#### [PROBLEM STATEMENT]
From the line below that contains "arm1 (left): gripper" to the line that contains "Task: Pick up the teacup", repeat every line exactly, both ends included, and nothing else.
··· DATASET CONTENT
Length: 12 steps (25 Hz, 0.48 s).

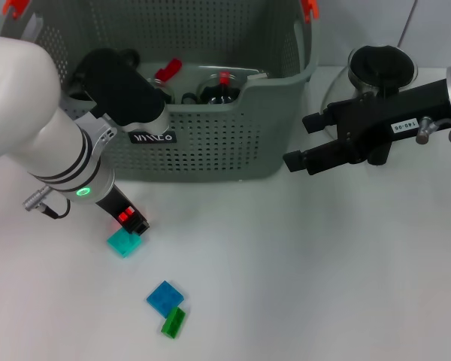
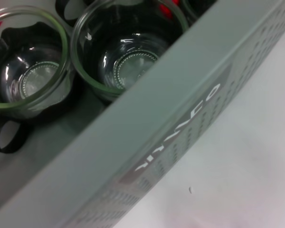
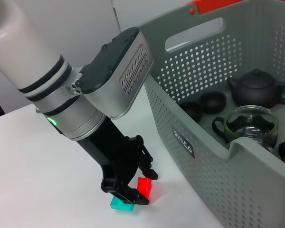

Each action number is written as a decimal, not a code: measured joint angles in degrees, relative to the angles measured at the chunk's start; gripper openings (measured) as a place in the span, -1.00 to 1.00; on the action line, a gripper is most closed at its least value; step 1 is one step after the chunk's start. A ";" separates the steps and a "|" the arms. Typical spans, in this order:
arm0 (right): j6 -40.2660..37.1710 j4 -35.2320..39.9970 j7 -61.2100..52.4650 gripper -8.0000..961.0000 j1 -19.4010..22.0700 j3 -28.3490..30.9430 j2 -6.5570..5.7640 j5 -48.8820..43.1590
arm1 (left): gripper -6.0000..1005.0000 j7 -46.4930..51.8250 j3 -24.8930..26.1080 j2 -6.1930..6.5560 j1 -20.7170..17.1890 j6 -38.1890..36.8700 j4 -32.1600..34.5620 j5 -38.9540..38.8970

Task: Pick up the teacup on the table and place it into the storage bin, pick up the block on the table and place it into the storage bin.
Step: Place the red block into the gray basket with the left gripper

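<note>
A: Why is the left gripper (image 3: 133,187) down at the table (image 1: 301,263) like that?

B: It stands low over the table just in front of the storage bin (image 1: 210,143), near the bin's front left corner. A red block (image 3: 144,186) sits between its fingers, and from the right wrist view I judge the fingers are clamped on it. A teal block (image 1: 125,242) lies on the table right under the fingertips, touching or nearly touching the red one; I cannot tell which.

A: So the block is the step in hand?

B: That is my reading. The bin's near wall is just behind the gripper, so a lift and a short carry over the rim would drop it in.

A: And the right gripper (image 1: 301,143)?

B: It hovers off the bin's front right corner, its 2 fingers apart with nothing between them, near a dark-lidded glass pot (image 1: 379,71) at the table's far right.

A: What about the cups?

B: 2 clear glass teacups (image 2: 126,50) with black handles already stand side by side in the bin, close against the front wall, with a dark teapot (image 3: 259,88) and small dark cups farther back.

A: Other blocks?

B: A blue block (image 1: 165,297) and a green block (image 1: 173,323) lie touching each other nearer the table's front edge, apart from the gripper.
</note>
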State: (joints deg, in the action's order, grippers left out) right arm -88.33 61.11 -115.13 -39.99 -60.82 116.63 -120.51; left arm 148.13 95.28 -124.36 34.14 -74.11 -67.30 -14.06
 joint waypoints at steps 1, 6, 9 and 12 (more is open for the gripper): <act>0.00 -0.01 0.00 0.93 0.00 0.00 0.00 0.01 | 0.07 -0.02 -0.01 0.00 0.05 -0.02 0.03 0.00; 0.00 -0.03 0.00 0.93 0.00 0.00 0.00 0.02 | -0.06 -0.12 -0.01 0.00 0.24 -0.17 -0.08 0.01; 0.00 -0.02 0.00 0.93 0.00 0.00 0.00 0.02 | -0.06 -0.13 0.07 0.03 0.29 -0.50 -0.39 0.01; 0.00 -0.03 -0.01 0.93 0.00 0.00 0.00 0.02 | -0.06 -0.22 0.59 0.16 0.48 -2.00 -1.45 0.00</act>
State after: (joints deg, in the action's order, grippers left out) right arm -88.33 61.08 -115.13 -39.99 -60.82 116.63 -120.49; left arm 147.91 95.87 -124.20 34.62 -76.11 -68.75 -14.06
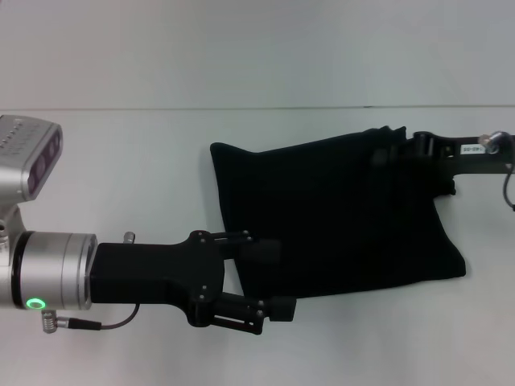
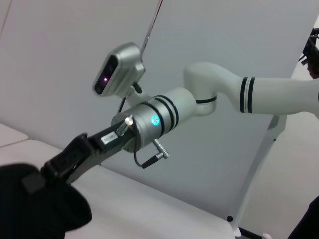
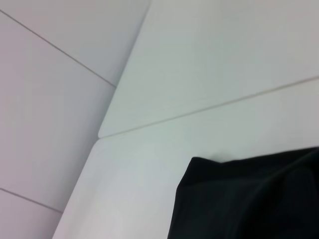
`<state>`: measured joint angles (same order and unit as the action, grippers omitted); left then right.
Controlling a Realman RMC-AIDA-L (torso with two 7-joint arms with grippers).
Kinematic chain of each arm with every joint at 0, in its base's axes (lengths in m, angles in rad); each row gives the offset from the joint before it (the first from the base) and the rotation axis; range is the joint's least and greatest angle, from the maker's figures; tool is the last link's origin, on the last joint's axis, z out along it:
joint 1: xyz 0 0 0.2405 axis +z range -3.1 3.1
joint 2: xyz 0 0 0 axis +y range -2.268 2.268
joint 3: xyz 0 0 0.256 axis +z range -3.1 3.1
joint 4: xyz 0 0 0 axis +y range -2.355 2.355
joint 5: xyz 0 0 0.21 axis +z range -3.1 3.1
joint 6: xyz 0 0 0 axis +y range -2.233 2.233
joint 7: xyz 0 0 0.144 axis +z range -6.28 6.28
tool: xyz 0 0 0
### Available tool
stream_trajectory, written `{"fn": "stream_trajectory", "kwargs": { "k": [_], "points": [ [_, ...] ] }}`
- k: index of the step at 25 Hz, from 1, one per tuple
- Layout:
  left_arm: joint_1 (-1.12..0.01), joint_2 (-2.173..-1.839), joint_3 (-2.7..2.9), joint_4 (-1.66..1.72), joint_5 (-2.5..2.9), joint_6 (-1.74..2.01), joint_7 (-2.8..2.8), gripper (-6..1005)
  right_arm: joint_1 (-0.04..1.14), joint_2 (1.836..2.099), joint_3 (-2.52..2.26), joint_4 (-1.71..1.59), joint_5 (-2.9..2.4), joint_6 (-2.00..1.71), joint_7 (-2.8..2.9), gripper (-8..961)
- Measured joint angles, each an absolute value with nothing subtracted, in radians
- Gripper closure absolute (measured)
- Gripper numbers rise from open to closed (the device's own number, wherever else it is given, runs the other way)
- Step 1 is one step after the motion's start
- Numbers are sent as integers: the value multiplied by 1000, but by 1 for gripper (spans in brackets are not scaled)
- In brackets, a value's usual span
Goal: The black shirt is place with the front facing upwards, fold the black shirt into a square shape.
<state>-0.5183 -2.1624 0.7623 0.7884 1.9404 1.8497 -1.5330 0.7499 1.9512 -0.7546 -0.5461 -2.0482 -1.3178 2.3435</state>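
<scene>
The broad white table (image 1: 121,161) is carrying everything, a thin seam running across its far part. The large plain black cloth shirt (image 1: 338,217) is lying on it right of centre, folded into a rough four-sided bundle with no lettering showing.

The left gripper (image 1: 269,277), black and rigid on a silver wrist, is reaching in from the left at the bundle's near-left corner; its jaws are standing apart, the upper finger (image 1: 259,251) overlapping the cloth edge and the lower one lying on bare table.

The right gripper (image 1: 414,149) is meeting the far-right corner, where the cloth is bunching up; whether it is gripping cannot be told.
</scene>
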Motion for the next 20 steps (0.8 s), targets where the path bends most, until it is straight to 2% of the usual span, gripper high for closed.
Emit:
{"fn": "stream_trajectory", "kwargs": {
  "k": [8,20],
  "points": [
    [-521,-2161,762,788,1940,1846,-1542,50,685,1942,-746,-526,-2062,-1228,2294,855],
    [-517,-2161,762,775,1946,1840,-1551,50,668,1949,-741,-524,-2062,-1198,2276,835]
  ]
}}
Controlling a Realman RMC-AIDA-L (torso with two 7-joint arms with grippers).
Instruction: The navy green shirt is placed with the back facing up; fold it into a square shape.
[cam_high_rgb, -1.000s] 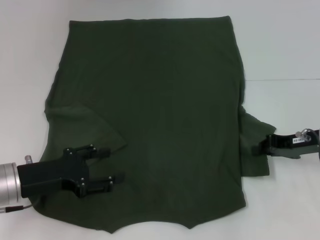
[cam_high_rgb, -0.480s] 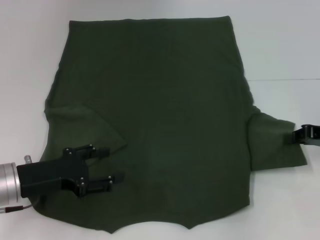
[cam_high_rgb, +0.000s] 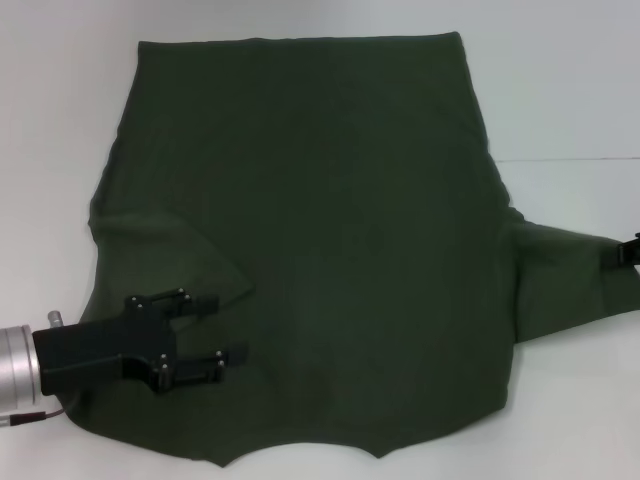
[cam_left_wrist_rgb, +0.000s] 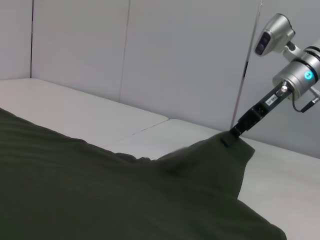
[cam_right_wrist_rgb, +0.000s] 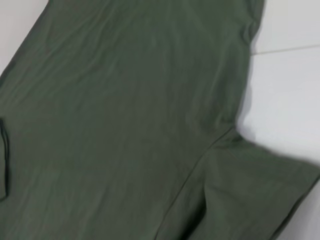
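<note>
Head view shows the left gripper (cam_high_rgb: 220, 330) nearest, fingers apart and holding nothing, over the shirt's (cam_high_rgb: 320, 220) folded-in left sleeve. The shirt lies flat on the white table (cam_high_rgb: 570, 90), plain side up. Off at the far right, the right gripper (cam_left_wrist_rgb: 231, 133) pinches the right sleeve, lifted and stretched outward. Most folding is not done yet. No words show on the shirt.

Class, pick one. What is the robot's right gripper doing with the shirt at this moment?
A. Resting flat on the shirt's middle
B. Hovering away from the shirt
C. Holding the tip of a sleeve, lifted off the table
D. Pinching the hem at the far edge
C: the right gripper pinches the sleeve tip of the navy green shirt, tenting it above the table.
</note>
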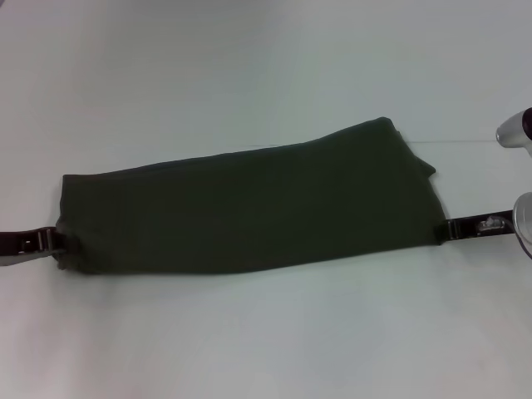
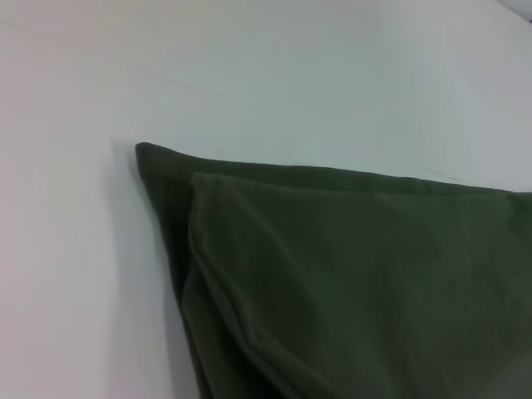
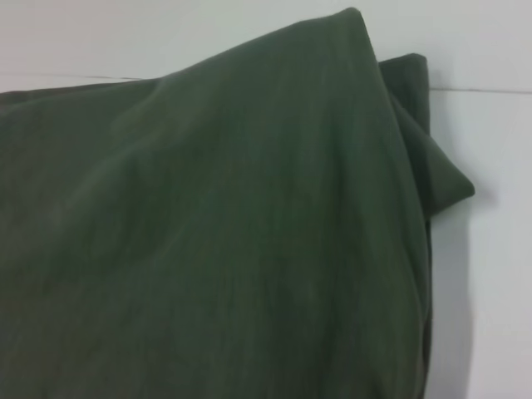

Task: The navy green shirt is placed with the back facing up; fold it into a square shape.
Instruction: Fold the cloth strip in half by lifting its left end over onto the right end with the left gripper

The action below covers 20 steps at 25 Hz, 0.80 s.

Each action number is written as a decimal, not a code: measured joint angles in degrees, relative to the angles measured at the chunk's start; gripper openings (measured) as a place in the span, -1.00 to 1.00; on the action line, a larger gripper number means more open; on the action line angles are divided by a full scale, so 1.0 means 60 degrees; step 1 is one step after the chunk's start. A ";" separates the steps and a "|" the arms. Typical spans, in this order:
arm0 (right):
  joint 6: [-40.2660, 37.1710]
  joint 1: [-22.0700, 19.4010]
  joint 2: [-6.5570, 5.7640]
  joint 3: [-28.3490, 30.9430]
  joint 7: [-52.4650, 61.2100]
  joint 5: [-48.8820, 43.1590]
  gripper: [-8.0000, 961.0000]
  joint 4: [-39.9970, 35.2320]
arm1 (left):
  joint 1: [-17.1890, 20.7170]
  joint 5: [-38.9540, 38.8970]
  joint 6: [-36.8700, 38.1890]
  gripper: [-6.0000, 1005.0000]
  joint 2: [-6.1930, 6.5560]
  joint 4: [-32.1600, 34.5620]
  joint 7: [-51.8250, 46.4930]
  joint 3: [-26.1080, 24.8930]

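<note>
Navy green shirt [image 1: 249, 208] lies folded into a long band on worktop [image 1: 249, 66]. Left tool [image 1: 60, 243] and right tool [image 1: 443, 229] each touch one end; whether either is clamped cannot be told.

The navy green shirt [image 1: 249, 208] lies flat on the desk [image 1: 249, 66], folded into a long band that runs from the robot's left to its right across the middle of the desk. The band sits slightly askew: its right end lies farther from the robot than its left end. The left gripper [image 1: 56, 243] meets the shirt at the near corner of the left end, low at desk level. The right gripper [image 1: 445, 230] meets the near corner of the right end. At the far right corner a small flap of cloth pokes out beyond the top layer.
</note>
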 joint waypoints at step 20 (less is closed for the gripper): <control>-0.2173 -0.1534 0.0528 0.0075 -0.0805 0.0748 -0.96 -0.2888 | -0.0004 0.0032 0.0439 -0.87 0.0091 0.0047 -0.0096 -0.0064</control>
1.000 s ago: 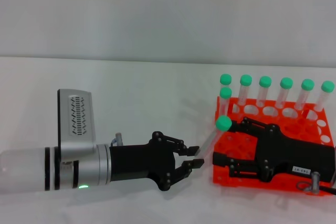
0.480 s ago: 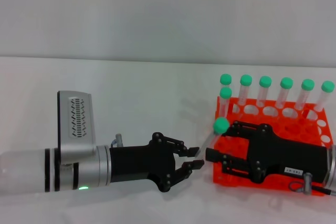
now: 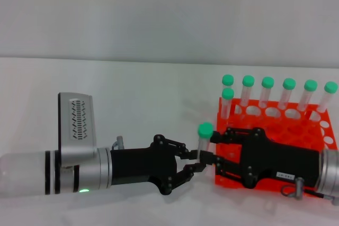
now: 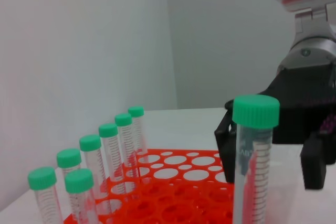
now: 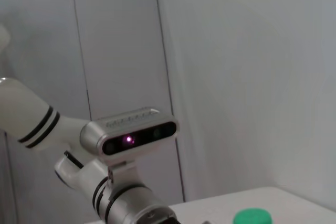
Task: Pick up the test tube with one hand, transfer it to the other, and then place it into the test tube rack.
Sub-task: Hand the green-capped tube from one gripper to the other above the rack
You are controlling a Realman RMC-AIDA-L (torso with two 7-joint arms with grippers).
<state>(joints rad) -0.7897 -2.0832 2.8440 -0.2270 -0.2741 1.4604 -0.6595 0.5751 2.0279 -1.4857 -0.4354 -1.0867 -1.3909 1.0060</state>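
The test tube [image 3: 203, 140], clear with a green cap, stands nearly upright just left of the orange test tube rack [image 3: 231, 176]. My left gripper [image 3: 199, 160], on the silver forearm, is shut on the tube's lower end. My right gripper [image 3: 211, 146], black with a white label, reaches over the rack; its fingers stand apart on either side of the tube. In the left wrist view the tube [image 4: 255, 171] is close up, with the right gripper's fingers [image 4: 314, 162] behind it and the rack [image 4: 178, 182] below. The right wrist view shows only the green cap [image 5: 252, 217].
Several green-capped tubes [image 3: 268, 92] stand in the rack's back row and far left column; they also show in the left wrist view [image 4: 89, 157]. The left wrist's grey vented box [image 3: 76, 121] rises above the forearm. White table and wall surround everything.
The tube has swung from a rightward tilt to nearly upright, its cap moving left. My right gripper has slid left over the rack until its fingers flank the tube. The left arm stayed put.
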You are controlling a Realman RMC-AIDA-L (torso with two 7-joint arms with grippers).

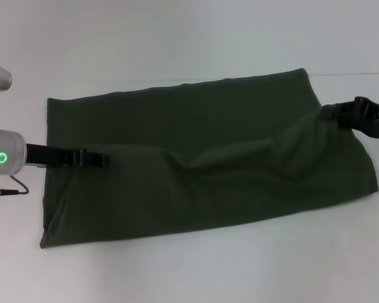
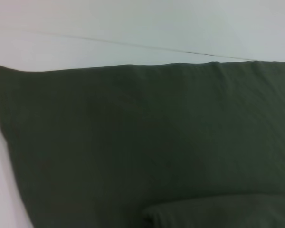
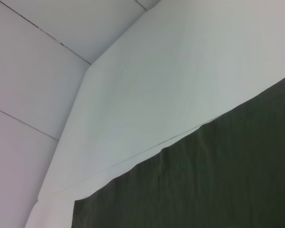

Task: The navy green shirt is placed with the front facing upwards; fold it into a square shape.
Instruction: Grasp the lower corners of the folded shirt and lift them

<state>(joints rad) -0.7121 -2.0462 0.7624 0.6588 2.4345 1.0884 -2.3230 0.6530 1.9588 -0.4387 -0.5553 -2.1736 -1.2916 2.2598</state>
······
#### [RESPONSE BOX]
arm1 (left): gripper -6.0000..1005.0000 j7 -46.4930..51.8250 j3 -24.8930..26.1080 j2 -6.1930..6.5560 j1 -20.7170..17.1890 j6 -38.1890..36.8700 j4 -32.1600..34.5620 j5 -38.9540..38.8970

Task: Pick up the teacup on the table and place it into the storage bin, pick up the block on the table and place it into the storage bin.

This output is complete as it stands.